● What is being asked
Find the word "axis" in the data below and copy each line that holds it.

Supplied information: Begin

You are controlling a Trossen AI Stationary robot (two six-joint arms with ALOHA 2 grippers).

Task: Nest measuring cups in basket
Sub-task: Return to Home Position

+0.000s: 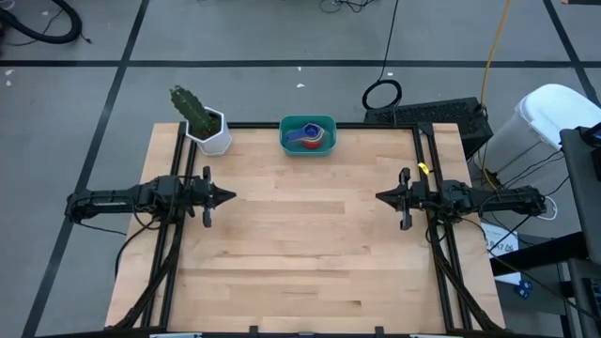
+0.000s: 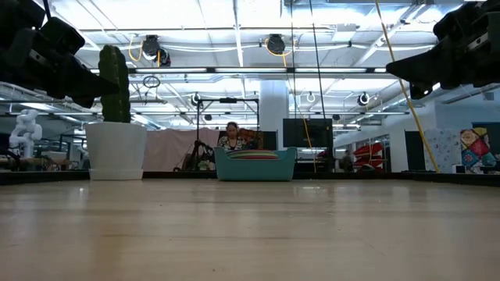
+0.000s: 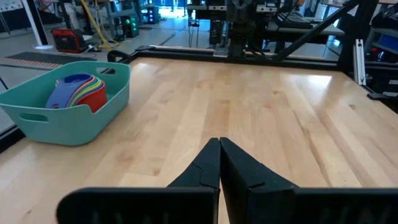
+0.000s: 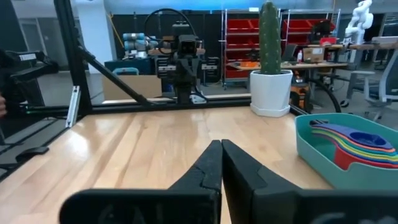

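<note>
The nested rainbow-coloured plastic measuring cups (image 1: 308,137) lie in the teal rounded plastic basket (image 1: 285,131) at twelve o'clock on the wooden table (image 1: 300,253), while the left gripper (image 1: 230,196) at nine and right gripper (image 1: 380,197) at three hover pinched together (holding nothing), so seemingly only parking the arms remains.

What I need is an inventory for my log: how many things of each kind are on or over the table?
Basket: 1
Stack of nested measuring cups: 1, inside the basket; single cups overlap too much to count
Potted cactus: 1
Grippers: 2, left gripper and right gripper, both shut, holding nothing
Total: 5
</note>
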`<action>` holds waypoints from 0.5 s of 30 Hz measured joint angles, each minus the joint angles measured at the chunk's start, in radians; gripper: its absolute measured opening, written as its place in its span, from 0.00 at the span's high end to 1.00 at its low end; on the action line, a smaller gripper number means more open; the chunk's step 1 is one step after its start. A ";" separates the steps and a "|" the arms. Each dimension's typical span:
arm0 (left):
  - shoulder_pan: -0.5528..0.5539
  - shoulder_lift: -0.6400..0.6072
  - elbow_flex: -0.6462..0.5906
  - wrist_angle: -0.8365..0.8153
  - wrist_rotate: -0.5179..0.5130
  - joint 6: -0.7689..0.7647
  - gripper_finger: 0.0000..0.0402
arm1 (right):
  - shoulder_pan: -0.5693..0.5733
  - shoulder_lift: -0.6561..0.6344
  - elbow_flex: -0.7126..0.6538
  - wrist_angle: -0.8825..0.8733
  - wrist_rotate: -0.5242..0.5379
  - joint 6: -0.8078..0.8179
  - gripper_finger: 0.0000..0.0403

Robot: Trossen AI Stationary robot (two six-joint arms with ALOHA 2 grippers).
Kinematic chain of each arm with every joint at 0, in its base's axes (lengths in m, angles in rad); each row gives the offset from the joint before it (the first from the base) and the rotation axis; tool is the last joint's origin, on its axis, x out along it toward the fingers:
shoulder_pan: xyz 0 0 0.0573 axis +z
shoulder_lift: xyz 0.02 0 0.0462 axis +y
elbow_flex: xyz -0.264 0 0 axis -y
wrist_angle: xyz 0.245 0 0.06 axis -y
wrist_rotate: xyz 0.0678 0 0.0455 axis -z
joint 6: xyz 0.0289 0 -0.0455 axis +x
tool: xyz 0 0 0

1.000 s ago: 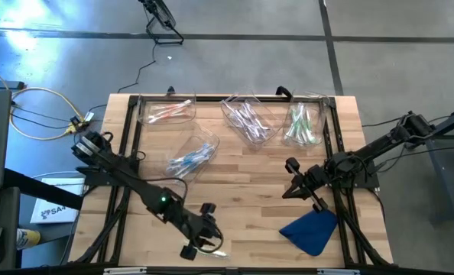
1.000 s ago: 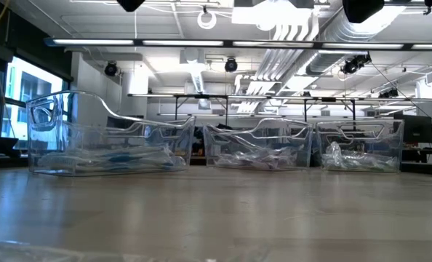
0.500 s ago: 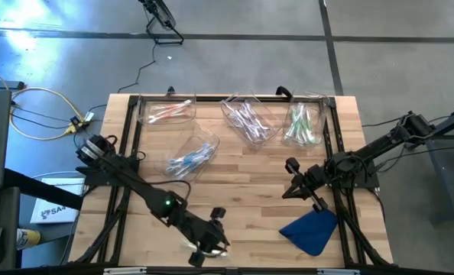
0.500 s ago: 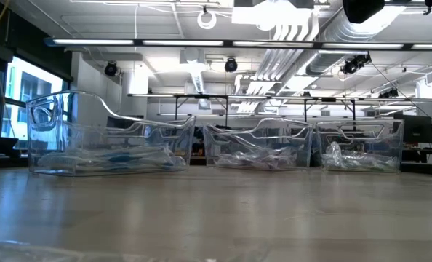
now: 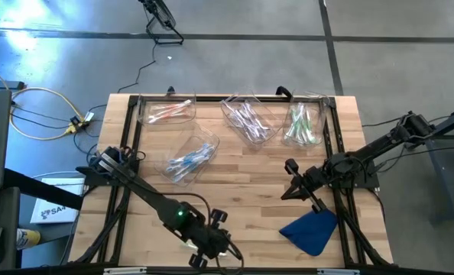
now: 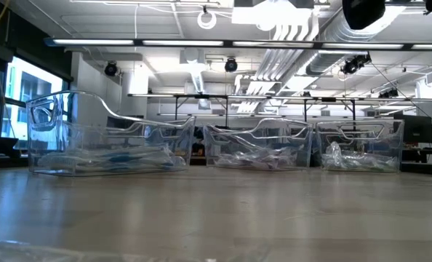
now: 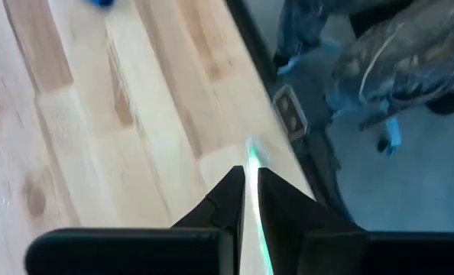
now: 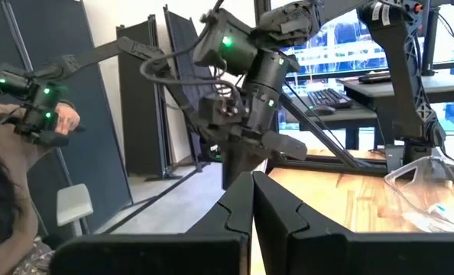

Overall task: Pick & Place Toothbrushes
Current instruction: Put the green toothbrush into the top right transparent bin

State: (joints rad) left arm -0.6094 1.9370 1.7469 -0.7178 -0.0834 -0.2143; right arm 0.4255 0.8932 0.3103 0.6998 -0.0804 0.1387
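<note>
Pale wooden planks make up the table, which is ringed by a dark frame and stands on a grey floor. One toothbrush, whitish with a green tint, is seen in the left wrist view pinched between the two dark fingers of the left gripper, its tip sticking out past the fingertips above the table's near edge. From above, the left gripper is found low at that near edge, left of the middle, clamped on the toothbrush. The other toothbrushes are kept in four clear bins: pink ones at the far left, blue ones in a bin nearer the middle, purple-white ones at the far centre, and green ones at the far right. A blue cloth lies near the front right corner. Just beyond the cloth the right gripper is held above the table, its fingers pressed together with nothing between them. A person's sleeve is visible at the edge of the right wrist view.
</note>
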 joint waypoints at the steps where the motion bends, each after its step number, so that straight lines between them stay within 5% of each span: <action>1: 0.000 0.000 0.003 -0.021 0.000 0.000 0.92 | 0.000 0.000 0.000 -0.002 0.000 0.000 0.99; 9: 0.001 0.000 0.007 -0.035 0.034 -0.018 0.93 | 0.000 0.000 0.000 -0.056 0.000 -0.003 0.99; 15: -0.002 0.032 0.007 -0.225 0.069 0.012 0.93 | 0.000 0.000 0.000 -0.060 0.003 -0.003 0.99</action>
State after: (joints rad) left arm -0.6117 1.9685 1.7538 -0.9425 -0.0140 -0.2024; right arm 0.4254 0.8929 0.3103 0.6395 -0.0776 0.1352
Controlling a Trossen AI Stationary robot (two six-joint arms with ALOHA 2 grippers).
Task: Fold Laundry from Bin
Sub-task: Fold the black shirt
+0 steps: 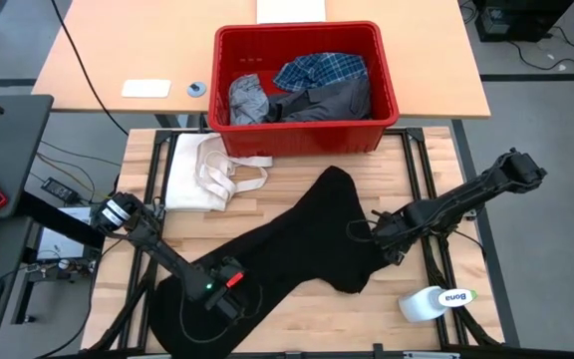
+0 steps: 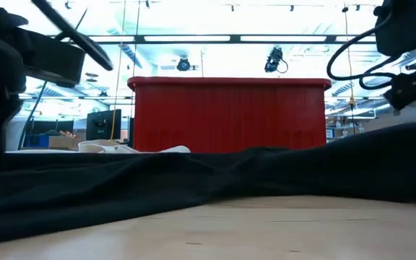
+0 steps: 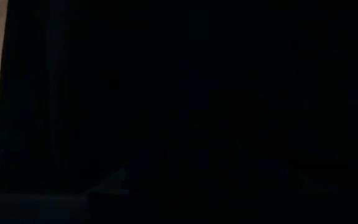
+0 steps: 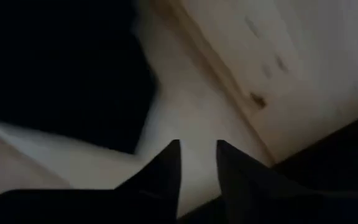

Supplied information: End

● Response to this exercise
Kinematic chain of each arm with every joint at 0, in its base's axes (lengths in m, angles in rad); each row gives the offset from the joint before it (the first from the base) and the rotation axis; tool is the last joint's origin, on its axis, x out along it toward the fingers:
shoulder_pan: xyz 0 0 0.0573 axis +z
shoulder_lift: xyz 0.02 0 0.0462 axis +y
elbow_flex: xyz -0.264 0 0 axis -y
wrist_angle: xyz 0.245 0 0.06 axis -y
wrist_rotate: xyz 0.0678 0 0.0455 axis -z
joint 6: xyz 0.0289 0 -0.0455 axis +x

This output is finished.